**WORK REQUIRED:**
For every line in the data below that contains "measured", copy the line.

**SUPPLIED INFORMATION:**
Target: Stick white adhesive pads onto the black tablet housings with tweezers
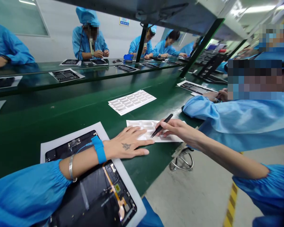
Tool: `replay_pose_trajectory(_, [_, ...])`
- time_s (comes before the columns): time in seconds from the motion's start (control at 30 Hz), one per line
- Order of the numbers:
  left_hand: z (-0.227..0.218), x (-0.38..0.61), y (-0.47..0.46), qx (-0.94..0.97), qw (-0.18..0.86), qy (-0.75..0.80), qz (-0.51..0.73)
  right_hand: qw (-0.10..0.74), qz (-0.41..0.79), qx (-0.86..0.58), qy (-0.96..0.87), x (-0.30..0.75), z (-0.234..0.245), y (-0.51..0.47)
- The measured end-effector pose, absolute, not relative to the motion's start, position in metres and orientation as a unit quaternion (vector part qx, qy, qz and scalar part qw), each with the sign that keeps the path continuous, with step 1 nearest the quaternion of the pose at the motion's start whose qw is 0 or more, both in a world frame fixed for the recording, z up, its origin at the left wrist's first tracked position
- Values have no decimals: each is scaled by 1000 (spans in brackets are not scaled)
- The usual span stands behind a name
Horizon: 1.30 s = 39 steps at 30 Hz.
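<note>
My left hand lies flat with its fingers spread, the fingertips pressing on the left part of a sticker sheet. A blue wrist strap is round that wrist. My right hand is closed on black tweezers, whose tips point down at the sheet beside my left fingers. Whether the tips hold a sticker cannot be made out. Below my left forearm lies an opened tablet casing with dark inner parts and an orange flex cable, resting on a white pad.
Another stack of sticker sheets lies farther back on the green bench. A co-worker's blue sleeve is close on my right. More opened tablets sit along the raised line, with several people behind it. A shelf hangs overhead.
</note>
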<state>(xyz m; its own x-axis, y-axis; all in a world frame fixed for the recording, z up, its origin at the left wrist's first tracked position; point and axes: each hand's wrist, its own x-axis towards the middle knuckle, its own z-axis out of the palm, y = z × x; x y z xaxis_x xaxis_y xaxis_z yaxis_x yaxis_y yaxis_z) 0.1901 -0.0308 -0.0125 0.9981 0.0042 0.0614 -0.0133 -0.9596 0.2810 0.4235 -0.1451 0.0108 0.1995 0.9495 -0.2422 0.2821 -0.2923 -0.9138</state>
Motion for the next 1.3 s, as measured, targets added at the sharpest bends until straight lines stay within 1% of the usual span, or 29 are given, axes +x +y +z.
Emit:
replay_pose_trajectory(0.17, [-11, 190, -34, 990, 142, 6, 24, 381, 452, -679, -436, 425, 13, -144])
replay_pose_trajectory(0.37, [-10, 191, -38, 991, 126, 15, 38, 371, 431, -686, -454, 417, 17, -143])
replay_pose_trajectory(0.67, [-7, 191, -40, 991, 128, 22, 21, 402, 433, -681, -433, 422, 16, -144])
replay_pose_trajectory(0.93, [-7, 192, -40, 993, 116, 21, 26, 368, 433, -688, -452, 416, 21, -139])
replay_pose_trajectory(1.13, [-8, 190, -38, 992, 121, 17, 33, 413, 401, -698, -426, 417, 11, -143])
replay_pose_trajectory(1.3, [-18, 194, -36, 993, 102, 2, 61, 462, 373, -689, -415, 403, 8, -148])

**EXERCISE OUTPUT:**
- The measured end-effector pose, absolute, not relative to the motion's start, position in metres and orientation as a unit quaternion (vector part qx, qy, qz and scalar part qw), each with the sign that keeps the path continuous, with step 1 nearest the quaternion of the pose at the motion's start whose qw is 0 or more, both in a world frame fixed for the recording, z up, its origin at the left wrist's first tracked position
Motion for the next 1.3 s, as measured, targets added at the sharpest bends until straight lines stay within 1% of the usual span, or 29 are given, axes +x +y +z.

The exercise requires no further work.